(Stored items from a collection)
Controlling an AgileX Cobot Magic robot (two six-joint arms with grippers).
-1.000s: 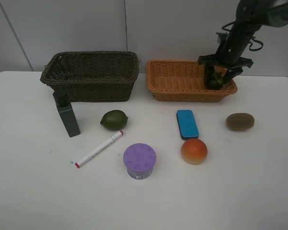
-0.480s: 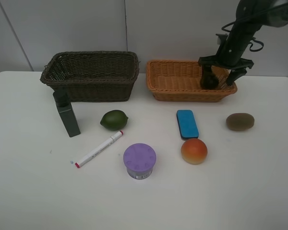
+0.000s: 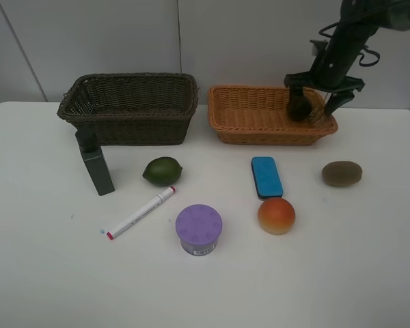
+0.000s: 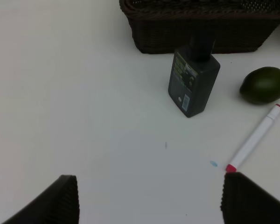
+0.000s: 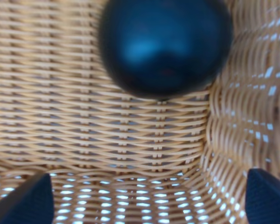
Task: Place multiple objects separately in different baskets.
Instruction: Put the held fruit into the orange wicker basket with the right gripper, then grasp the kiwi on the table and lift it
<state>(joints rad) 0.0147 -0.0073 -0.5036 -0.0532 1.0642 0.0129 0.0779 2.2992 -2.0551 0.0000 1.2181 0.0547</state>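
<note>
Right gripper [image 3: 314,96]: jaws wide, empty, above right end of orange-tan basket [image 3: 249,133]. Dark mangosteen [image 3: 299,108]: loose on basket floor, directly beneath. Brown kiwi [image 3: 342,173]: on table [image 3: 369,273], frontward of gripper, long axis crosswise, likely next pick.

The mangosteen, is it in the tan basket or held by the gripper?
In the tan basket, not held. The mangosteen lies on its woven floor; the right gripper is open and clear of it.

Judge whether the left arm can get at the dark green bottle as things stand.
Probably yes: the left gripper stands open facing the upright dark green bottle, and nothing lies between them.
</note>
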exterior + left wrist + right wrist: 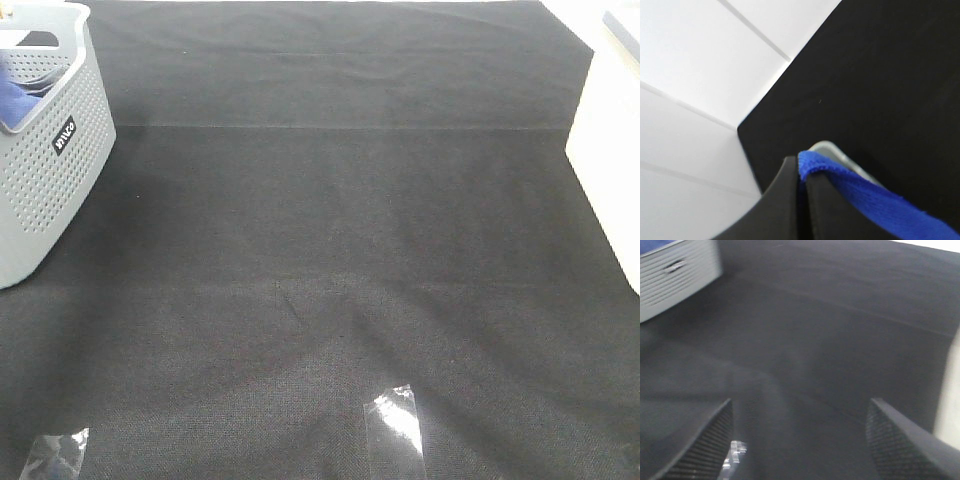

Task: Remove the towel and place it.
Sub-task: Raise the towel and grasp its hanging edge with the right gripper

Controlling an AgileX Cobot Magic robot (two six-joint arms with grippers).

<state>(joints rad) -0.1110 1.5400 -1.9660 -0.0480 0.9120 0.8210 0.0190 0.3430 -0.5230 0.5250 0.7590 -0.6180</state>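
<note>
The royal-blue towel [18, 100] shows as a small patch inside the grey perforated basket [45, 170] at the far left of the exterior high view. Neither gripper shows in that view. In the left wrist view my left gripper [802, 170] is shut on a fold of the towel [865, 195], which trails away from the black fingers [785, 200] over a pale basket rim [832, 150]. In the right wrist view my right gripper [800, 430] is open and empty above the black cloth; the basket [677, 270] lies far off, with a blue sliver at its top.
A black cloth [340, 250] covers the table. A white box [610, 150] stands at the right edge. Two strips of clear tape [395, 425] lie near the front edge. White panels [695, 75] border the cloth in the left wrist view.
</note>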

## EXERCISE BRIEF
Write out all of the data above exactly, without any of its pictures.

## TASK RESPONSE
Controlling an AgileX Cobot Magic robot (two six-joint arms with grippers).
-1.000s: 
-0.480s: 
+0.000s: 
+0.000s: 
+0.000s: 
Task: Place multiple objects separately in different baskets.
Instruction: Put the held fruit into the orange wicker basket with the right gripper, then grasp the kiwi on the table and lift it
<state>(joints rad) 0.0147 -0.0073 -0.5036 -0.0532 1.0642 0.0129 0.0779 2.2992 -2.0551 0.0000 1.2181 0.0547</state>
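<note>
Right gripper [image 3: 314,96]: jaws wide, empty, above right end of orange-tan basket [image 3: 249,133]. Dark mangosteen [image 3: 299,108]: loose on basket floor, directly beneath. Brown kiwi [image 3: 342,173]: on table [image 3: 369,273], frontward of gripper, long axis crosswise, likely next pick.

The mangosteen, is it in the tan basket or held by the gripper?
In the tan basket, not held. The mangosteen lies on its woven floor; the right gripper is open and clear of it.

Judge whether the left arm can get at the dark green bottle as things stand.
Probably yes: the left gripper stands open facing the upright dark green bottle, and nothing lies between them.
</note>
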exterior + left wrist + right wrist: 

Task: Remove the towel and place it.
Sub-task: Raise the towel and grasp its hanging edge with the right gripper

Controlling an AgileX Cobot Magic robot (two six-joint arms with grippers).

<state>(joints rad) -0.1110 1.5400 -1.9660 -0.0480 0.9120 0.8210 0.0190 0.3430 -0.5230 0.5250 0.7590 -0.6180</state>
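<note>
The royal-blue towel [18, 100] shows as a small patch inside the grey perforated basket [45, 170] at the far left of the exterior high view. Neither gripper shows in that view. In the left wrist view my left gripper [802, 170] is shut on a fold of the towel [865, 195], which trails away from the black fingers [785, 200] over a pale basket rim [832, 150]. In the right wrist view my right gripper [800, 430] is open and empty above the black cloth; the basket [677, 270] lies far off, with a blue sliver at its top.
A black cloth [340, 250] covers the table. A white box [610, 150] stands at the right edge. Two strips of clear tape [395, 425] lie near the front edge. White panels [695, 75] border the cloth in the left wrist view.
</note>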

The exercise is finished and nothing remains.